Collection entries
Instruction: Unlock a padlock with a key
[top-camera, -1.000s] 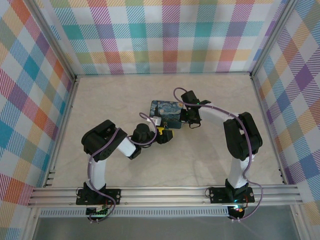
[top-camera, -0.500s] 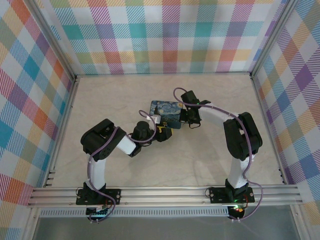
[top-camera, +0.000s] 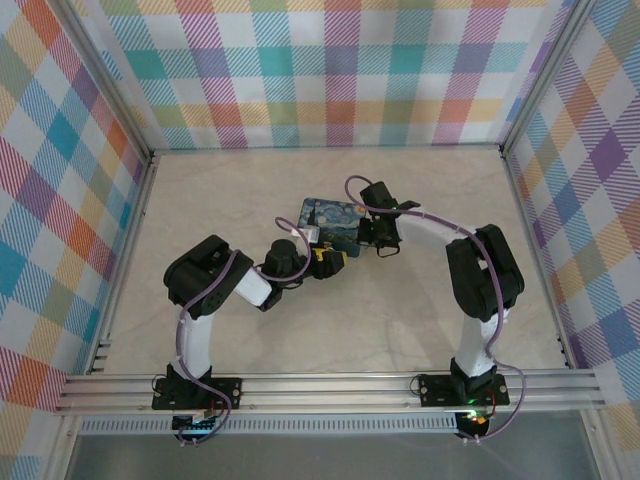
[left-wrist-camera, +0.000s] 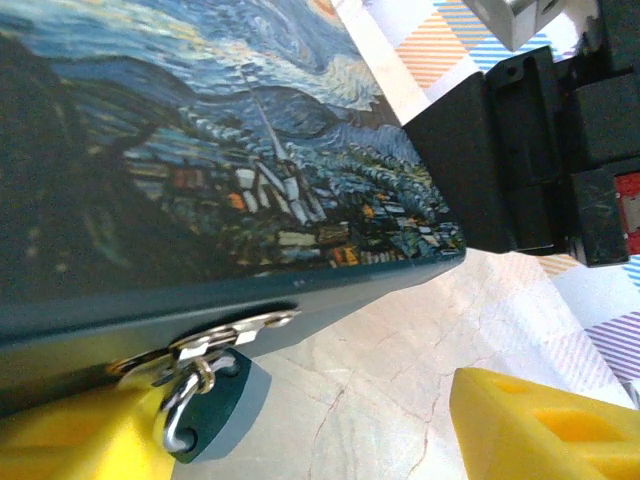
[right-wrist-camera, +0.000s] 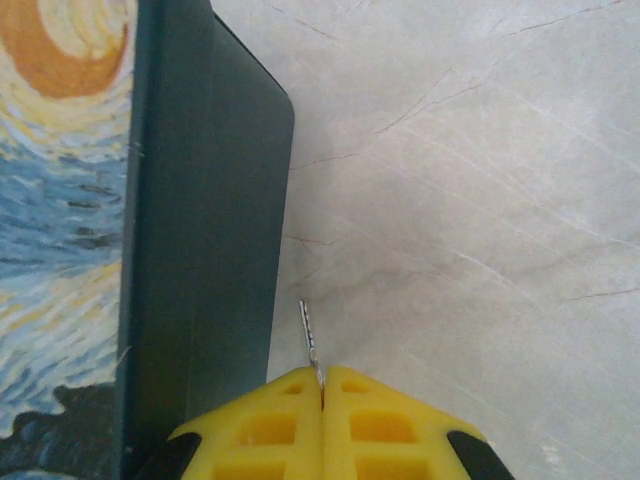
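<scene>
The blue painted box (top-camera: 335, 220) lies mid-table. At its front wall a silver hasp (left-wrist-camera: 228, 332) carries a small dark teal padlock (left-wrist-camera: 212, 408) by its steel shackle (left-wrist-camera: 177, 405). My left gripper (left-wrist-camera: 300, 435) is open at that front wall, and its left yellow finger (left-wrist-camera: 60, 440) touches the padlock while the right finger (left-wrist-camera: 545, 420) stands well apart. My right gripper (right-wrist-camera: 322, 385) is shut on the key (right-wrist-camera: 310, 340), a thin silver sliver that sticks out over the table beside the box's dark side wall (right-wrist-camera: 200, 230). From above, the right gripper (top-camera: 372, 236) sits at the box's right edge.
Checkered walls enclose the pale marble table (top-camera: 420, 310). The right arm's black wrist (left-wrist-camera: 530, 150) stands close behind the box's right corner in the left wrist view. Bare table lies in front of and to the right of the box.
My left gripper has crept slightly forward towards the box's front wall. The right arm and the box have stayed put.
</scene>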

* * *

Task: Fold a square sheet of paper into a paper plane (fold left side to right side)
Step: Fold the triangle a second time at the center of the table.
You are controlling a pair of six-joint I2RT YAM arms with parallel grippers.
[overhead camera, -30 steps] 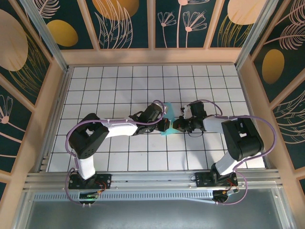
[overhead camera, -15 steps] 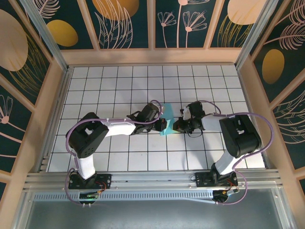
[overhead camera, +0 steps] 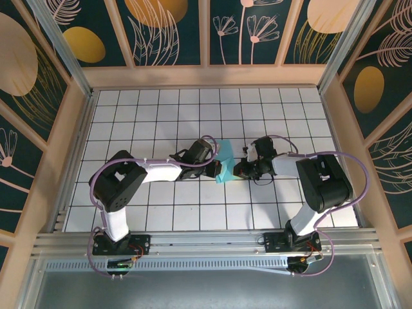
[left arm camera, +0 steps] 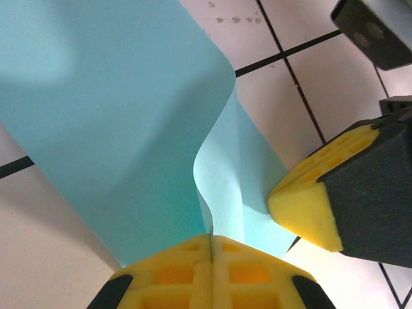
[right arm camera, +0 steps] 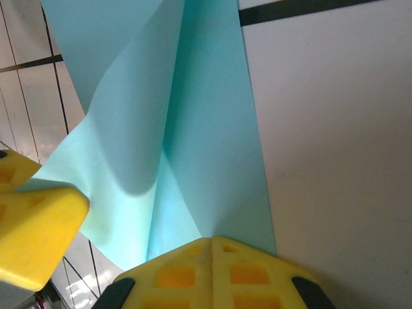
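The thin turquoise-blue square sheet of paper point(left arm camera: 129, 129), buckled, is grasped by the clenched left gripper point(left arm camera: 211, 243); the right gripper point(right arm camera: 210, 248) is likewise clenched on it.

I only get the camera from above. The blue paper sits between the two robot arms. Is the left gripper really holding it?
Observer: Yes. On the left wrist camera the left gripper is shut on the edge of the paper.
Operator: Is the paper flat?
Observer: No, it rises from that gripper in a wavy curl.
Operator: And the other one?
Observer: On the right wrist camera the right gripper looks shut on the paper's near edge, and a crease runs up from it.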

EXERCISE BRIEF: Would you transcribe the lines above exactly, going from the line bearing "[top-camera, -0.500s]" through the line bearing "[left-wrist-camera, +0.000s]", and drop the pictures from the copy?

ANSWER AREA:
[top-camera, -0.500s] 
[top-camera, +0.000s] 
[left-wrist-camera, +0.000s] 

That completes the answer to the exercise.